Nvidia CEO Jenson Huang shows off the first Hopper GPU, new AI models and an Omniverse computer.
This year's GTC also starts with a detailed presentation by Nvidia's CEO Jensen Huang. This time, Huang gives his review and outlook on AI hardware and software and the Omniverse against a black, digital backdrop - the kitchen seems to have had its day. I have summarized the most important news of GTC 2022 for you.
Hopper GPU for AI development is inbound
One of the most significant announcements is the unveiling of the new Hopper GPU H100. Built for AI computations, the GPU is the direct successor to Nvidia's A100 and relies on TSMC's 4N process and HBM3 memory. The H100 GPU includes 80 billion transistors, delivers 4.9 terabytes of bandwidth per second and relies on PCI Express Gen5.

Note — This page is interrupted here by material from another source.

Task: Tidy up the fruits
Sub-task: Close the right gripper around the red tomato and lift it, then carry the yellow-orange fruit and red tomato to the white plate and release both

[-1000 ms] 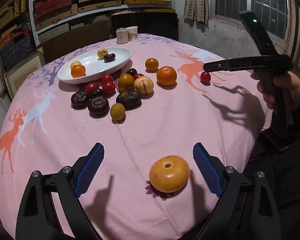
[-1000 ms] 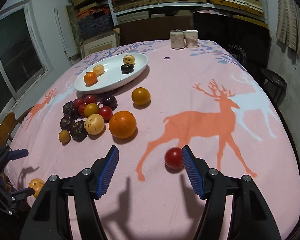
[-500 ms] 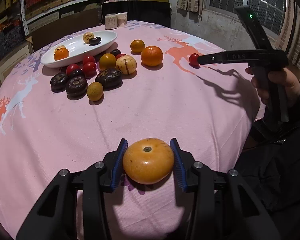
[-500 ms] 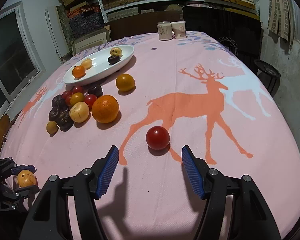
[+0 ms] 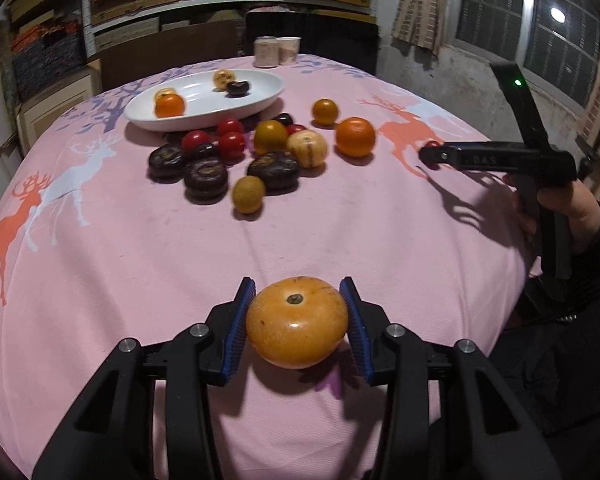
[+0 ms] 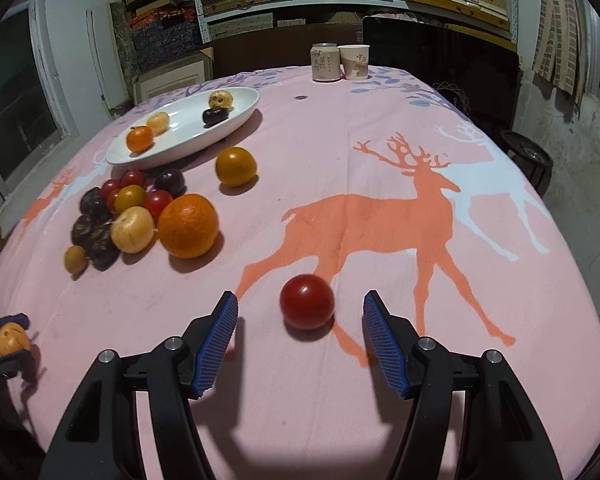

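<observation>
My left gripper point(image 5: 297, 322) is shut on an orange persimmon point(image 5: 297, 322), its blue pads pressing both sides, low over the pink tablecloth. In the right wrist view the same fruit point(image 6: 13, 338) shows at the far left edge. A small red tomato point(image 6: 307, 301) lies on the cloth between the pads of my right gripper point(image 6: 300, 338); its jaws are closing but gaps remain on both sides. A white oval plate point(image 6: 244, 114) at the back left holds several fruits. A pile of mixed fruit point(image 6: 140, 216) lies in front of it.
A can point(image 6: 325, 62) and a paper cup point(image 6: 354, 62) stand at the table's far edge. A lone orange fruit point(image 6: 236, 167) sits beside the plate. A person's hand point(image 5: 560, 204) holds the right gripper at the table's right side. Shelves fill the back wall.
My left gripper closed on the persimmon and lifted it slightly. My right gripper sank toward the red tomato, brought it between the pads, and its jaws narrowed.
</observation>
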Available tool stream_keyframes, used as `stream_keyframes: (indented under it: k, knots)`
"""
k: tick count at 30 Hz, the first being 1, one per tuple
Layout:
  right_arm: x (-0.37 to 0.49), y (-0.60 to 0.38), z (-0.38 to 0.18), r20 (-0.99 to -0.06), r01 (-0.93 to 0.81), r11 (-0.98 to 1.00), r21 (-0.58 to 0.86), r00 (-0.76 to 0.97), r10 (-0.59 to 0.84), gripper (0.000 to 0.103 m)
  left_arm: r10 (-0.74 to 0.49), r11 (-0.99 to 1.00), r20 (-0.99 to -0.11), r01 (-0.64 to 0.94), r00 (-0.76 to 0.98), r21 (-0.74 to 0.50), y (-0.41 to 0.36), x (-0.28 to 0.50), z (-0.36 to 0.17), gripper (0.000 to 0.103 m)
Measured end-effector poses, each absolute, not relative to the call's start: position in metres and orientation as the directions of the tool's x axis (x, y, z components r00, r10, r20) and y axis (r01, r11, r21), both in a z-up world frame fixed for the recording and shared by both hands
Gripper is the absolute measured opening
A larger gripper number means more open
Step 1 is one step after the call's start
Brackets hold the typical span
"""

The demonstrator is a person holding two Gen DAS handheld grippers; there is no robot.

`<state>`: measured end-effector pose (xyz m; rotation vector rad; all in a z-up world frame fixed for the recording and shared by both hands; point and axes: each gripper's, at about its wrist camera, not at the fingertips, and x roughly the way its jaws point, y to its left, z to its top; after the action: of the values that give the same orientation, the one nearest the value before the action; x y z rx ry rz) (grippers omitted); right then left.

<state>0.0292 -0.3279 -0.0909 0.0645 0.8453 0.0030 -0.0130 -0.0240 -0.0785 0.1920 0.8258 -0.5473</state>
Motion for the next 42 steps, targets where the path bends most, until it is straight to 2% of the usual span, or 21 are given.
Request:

The new GPU is said to execute current AI models up to 30 times faster than its predecessor. For AI training, the H100 GPU is about three times faster than the A100 GPU according to Nvidia. For FP32, the H100 GPU delivers 1,000 TeraFLOP of performance, and for FP16, 2,000 TeraFLOP.
Thanks to a new Transformer Engine, in which the fourth-generation Tensor cores dynamically switch between FP8 and FP16 precision with specialized software, large language models in particular are supposed to be trained much faster.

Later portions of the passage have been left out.